Set down every line of the data, unchanged and complete.

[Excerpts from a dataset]
--- START ---

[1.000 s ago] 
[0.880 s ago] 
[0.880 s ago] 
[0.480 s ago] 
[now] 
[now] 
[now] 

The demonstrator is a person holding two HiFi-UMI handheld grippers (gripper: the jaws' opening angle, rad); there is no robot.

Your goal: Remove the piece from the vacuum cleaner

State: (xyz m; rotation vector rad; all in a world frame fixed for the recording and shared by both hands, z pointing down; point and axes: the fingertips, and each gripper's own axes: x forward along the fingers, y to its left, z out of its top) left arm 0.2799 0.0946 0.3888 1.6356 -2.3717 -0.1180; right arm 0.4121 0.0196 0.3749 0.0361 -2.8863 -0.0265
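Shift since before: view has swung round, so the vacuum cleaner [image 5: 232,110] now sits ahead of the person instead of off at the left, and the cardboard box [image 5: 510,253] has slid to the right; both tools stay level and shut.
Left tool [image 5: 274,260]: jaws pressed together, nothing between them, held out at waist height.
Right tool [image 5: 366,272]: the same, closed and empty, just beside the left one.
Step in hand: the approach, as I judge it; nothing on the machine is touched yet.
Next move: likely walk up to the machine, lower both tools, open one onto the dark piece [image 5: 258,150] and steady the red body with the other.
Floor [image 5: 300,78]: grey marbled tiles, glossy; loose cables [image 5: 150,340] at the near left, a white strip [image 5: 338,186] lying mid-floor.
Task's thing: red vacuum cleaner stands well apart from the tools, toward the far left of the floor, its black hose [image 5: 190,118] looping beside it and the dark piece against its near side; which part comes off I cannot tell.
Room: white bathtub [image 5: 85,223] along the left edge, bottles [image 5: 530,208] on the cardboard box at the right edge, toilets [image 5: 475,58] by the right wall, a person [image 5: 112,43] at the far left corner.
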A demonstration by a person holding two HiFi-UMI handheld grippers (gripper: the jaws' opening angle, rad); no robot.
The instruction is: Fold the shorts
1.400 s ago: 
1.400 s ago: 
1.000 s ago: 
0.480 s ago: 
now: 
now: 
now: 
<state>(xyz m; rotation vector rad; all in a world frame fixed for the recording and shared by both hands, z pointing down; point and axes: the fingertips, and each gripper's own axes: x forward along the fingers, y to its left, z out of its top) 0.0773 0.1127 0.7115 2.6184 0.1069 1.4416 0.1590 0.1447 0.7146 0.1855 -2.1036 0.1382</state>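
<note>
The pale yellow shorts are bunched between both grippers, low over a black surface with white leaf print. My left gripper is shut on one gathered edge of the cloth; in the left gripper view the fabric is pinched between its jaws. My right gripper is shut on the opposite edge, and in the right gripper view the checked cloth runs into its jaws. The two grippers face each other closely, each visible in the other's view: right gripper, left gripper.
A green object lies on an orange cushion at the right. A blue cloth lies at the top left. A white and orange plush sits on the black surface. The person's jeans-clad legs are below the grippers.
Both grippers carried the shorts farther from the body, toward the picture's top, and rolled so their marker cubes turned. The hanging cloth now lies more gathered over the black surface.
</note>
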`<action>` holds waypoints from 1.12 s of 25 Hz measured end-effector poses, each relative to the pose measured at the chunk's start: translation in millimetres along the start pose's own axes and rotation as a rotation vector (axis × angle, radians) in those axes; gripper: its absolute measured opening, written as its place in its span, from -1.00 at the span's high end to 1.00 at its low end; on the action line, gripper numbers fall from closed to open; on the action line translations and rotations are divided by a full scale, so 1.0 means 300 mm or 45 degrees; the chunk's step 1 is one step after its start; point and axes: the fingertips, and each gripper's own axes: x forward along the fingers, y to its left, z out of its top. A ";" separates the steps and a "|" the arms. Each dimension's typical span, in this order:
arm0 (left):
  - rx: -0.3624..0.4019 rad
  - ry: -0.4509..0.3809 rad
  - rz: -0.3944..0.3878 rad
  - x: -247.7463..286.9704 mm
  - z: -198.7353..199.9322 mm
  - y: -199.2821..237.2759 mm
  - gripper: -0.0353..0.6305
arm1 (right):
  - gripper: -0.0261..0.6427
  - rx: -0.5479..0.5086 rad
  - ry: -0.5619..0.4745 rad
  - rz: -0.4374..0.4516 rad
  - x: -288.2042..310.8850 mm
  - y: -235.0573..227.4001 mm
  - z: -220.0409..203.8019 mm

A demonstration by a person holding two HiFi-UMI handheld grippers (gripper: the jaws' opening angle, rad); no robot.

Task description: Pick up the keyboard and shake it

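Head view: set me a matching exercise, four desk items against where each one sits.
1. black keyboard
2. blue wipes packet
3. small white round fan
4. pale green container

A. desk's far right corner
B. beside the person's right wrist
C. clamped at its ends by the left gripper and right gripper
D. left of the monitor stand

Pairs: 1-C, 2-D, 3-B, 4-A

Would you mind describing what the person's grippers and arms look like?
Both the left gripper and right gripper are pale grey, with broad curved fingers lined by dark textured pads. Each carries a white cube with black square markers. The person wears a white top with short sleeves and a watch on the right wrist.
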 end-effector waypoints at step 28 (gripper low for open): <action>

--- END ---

__Answer box__.
[1.000 s ago] 
[0.880 s ago] 
[0.880 s ago] 
[0.480 s ago] 
[now] 
[now] 
[now] 

The demonstrator is a person holding two HiFi-UMI handheld grippers (gripper: the jaws' opening angle, rad); there is no robot.

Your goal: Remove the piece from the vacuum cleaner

State: (xyz m; rotation vector rad; all in a world frame fixed for the recording and shared by both hands, z pointing down; point and axes: the fingertips, and each gripper's own axes: x forward along the fingers, y to its left, z out of its top) left arm 0.2799 0.0946 0.3888 1.6356 -2.3717 -0.1180; right arm 0.4121 0.0196 0.3749 0.0361 -2.8863 -0.0265
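Shift since before: view has swung round, so the vacuum cleaner [image 5: 232,110] now sits ahead of the person instead of off at the left, and the cardboard box [image 5: 510,253] has slid to the right; both tools stay level and shut.
Left tool [image 5: 274,260]: jaws pressed together, nothing between them, held out at waist height.
Right tool [image 5: 366,272]: the same, closed and empty, just beside the left one.
Step in hand: the approach, as I judge it; nothing on the machine is touched yet.
Next move: likely walk up to the machine, lower both tools, open one onto the dark piece [image 5: 258,150] and steady the red body with the other.
Floor [image 5: 300,78]: grey marbled tiles, glossy; loose cables [image 5: 150,340] at the near left, a white strip [image 5: 338,186] lying mid-floor.
Task's thing: red vacuum cleaner stands well apart from the tools, toward the far left of the floor, its black hose [image 5: 190,118] looping beside it and the dark piece against its near side; which part comes off I cannot tell.
Room: white bathtub [image 5: 85,223] along the left edge, bottles [image 5: 530,208] on the cardboard box at the right edge, toilets [image 5: 475,58] by the right wall, a person [image 5: 112,43] at the far left corner.
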A demonstration by a person holding two HiFi-UMI handheld grippers (gripper: the jaws' opening angle, rad); no robot.
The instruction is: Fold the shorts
1.400 s ago: 
1.400 s ago: 
1.000 s ago: 
0.480 s ago: 
now: 
now: 
now: 
<state>(xyz m; rotation vector rad; all in a world frame fixed for the recording and shared by both hands, z pointing down; point and axes: the fingertips, and each gripper's own axes: x forward along the fingers, y to its left, z out of its top) 0.0773 0.1127 0.7115 2.6184 0.1069 1.4416 0.1590 0.1447 0.7146 0.1855 -2.1036 0.1382</state>
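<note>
The pale yellow shorts are bunched between both grippers, low over a black surface with white leaf print. My left gripper is shut on one gathered edge of the cloth; in the left gripper view the fabric is pinched between its jaws. My right gripper is shut on the opposite edge, and in the right gripper view the checked cloth runs into its jaws. The two grippers face each other closely, each visible in the other's view: right gripper, left gripper.
A green object lies on an orange cushion at the right. A blue cloth lies at the top left. A white and orange plush sits on the black surface. The person's jeans-clad legs are below the grippers.
Both grippers carried the shorts farther from the body, toward the picture's top, and rolled so their marker cubes turned. The hanging cloth now lies more gathered over the black surface.
</note>
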`<action>` holds waypoints from 1.12 s of 25 Hz measured end-effector poses, each relative to the pose measured at the chunk's start: translation in millimetres along the start pose's own axes and rotation as a rotation vector (axis × angle, radians) in those axes; gripper: its absolute measured opening, written as its place in its span, from -1.00 at the span's high end to 1.00 at its low end; on the action line, gripper numbers fall from closed to open; on the action line translations and rotations are divided by a full scale, so 1.0 means 300 mm or 45 degrees; the chunk's step 1 is one step after its start; point and axes: the fingertips, and each gripper's own axes: x forward along the fingers, y to its left, z out of its top. A ";" separates the steps and a "|" the arms. Each dimension's typical span, in this order:
arm0 (left):
  - rx: -0.3624..0.4019 rad
  - ry: -0.4509..0.3809 rad
  - rz: -0.3944..0.3878 rad
  - x: -247.7463..286.9704 mm
  - z: -198.7353..199.9322 mm
  - y: -199.2821..237.2759 mm
  - gripper: -0.0353..0.6305
arm1 (right):
  - gripper: -0.0261..0.6427
  - rx: -0.5479..0.5086 rad
  - ry: -0.5619..0.4745 rad
  - rz: -0.4374..0.4516 rad
  - x: -288.2042..310.8850 mm
  - y: -235.0573..227.4001 mm
  - z: -220.0409..203.8019 mm

A demonstration by a person holding two HiFi-UMI handheld grippers (gripper: the jaws' opening angle, rad); no robot.

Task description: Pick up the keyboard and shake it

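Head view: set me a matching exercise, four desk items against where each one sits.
1. black keyboard
2. blue wipes packet
3. small white round fan
4. pale green container

A. desk's far right corner
B. beside the person's right wrist
C. clamped at its ends by the left gripper and right gripper
D. left of the monitor stand

Pairs: 1-C, 2-D, 3-B, 4-A

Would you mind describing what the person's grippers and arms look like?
Both the left gripper and right gripper are pale grey, with broad curved fingers lined by dark textured pads. Each carries a white cube with black square markers. The person wears a white top with short sleeves and a watch on the right wrist.
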 end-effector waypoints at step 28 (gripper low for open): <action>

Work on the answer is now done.